33   In my view there is no substance in ground 1 of the amended notice of appeal.

Ground 2

Consideration of the appellant's argument

34           Ground 2 of the amended notice of appeal asserts that the Tribunal erred in law at [34] of its reasons, in finding that the phrase "directly associated with, and which are a subservient part…" required only that the uses other than the visitor accommodation component (ie, the retail, restaurant, conference facility, and bars that were described by the Tribunal as the "ancillary uses") be directly connected with and serve, contribute to, or promote the visitor accommodation use, thereby impermissibly narrowing and confining the test.

35   This ground is intertwined with ground 1.

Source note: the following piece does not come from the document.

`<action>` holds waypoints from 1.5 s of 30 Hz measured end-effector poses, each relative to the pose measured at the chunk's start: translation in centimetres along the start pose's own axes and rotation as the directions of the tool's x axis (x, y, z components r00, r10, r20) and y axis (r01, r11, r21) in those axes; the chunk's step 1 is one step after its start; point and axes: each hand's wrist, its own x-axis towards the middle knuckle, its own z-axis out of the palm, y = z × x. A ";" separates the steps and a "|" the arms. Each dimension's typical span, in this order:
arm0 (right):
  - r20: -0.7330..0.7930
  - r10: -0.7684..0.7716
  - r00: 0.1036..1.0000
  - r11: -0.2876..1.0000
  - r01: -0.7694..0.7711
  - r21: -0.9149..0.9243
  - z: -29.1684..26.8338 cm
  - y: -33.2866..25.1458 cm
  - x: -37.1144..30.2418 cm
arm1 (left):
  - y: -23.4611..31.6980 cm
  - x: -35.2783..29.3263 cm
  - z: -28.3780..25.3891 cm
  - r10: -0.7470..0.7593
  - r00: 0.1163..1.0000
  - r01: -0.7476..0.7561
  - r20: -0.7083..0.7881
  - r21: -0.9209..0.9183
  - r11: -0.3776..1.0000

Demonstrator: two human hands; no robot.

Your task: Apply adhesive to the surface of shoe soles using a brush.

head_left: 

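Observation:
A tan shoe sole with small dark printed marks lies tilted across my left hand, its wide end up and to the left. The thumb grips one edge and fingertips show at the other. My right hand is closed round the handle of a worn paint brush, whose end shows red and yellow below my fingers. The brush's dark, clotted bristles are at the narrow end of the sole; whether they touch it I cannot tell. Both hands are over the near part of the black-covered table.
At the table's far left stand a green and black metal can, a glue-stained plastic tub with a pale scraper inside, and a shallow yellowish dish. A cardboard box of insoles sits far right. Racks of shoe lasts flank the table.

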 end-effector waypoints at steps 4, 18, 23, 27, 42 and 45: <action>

36           It is submitted that the Tribunal erred in adopting this interpretation by impermissibly narrowing the test for classification of uses by failing to have regard to whether the ancillary uses served the visitor accommodation in a subordinate capacity such that they were each part of that use as required by cl 8.2 of the Scheme.

37          As already noted, in determining the test the Tribunal was required to apply cl F11.6 of the Scheme, headed Use Standards. I set it out again:

"Where clause F11.7.1 A1.1 is relied upon, the use must be for the purpose of Visitor Accommodation and ancillary uses directly associated with, and which are a subservient part of that use, which include general retail and hire, food services, community meeting and entertainment and hotel industry. "

38          The general provision in respect of characterising "use" and "development" in the Scheme is cl 8.2.2, which provides as follows:

"A use or development that is directly associated with and a subservient part of another
use on the same site must be categorised into the same use class as that other use. "

39           However, as pointed out by counsel for the second respondent in his written submissions, it may be observed that there are no fundamental differences between cl F11.6 and cl 8.2.2. They are complementary.

40           Nonetheless, it is submitted by counsel for the appellant that the Tribunal erred by failing to consider whether the information and evidence before it about each of the ancillary uses justified a conclusion that they were each part of the visitor accommodation and not independent uses.

41          As I have already found, the Tribunal correctly identified and applied the test posed by cl F11.6 of the Scheme. Clause 8.2.2 does not, in my view, pose a fundamentally different or additional test, particularly bearing in mind that cl F11.6 is an addition to the Scheme by way of the implementation of a special area plan.

42           And, notwithstanding, as will be seen, that the question of the classification of the ancillary uses was not in issue before the Tribunal, a fair reading of its reasons discloses that it gave consideration to all of the evidence as to the purpose and classification of the uses proposed and specifically found that the ancillary uses were part of the visitor accommodation use (see [67] [74] and [105]). It must follow from that consideration and that finding that the Tribunal was of the view that those uses were not to be characterised as having an independent character.

43   In my view there is no substance in ground 2 of the amended notice of appeal.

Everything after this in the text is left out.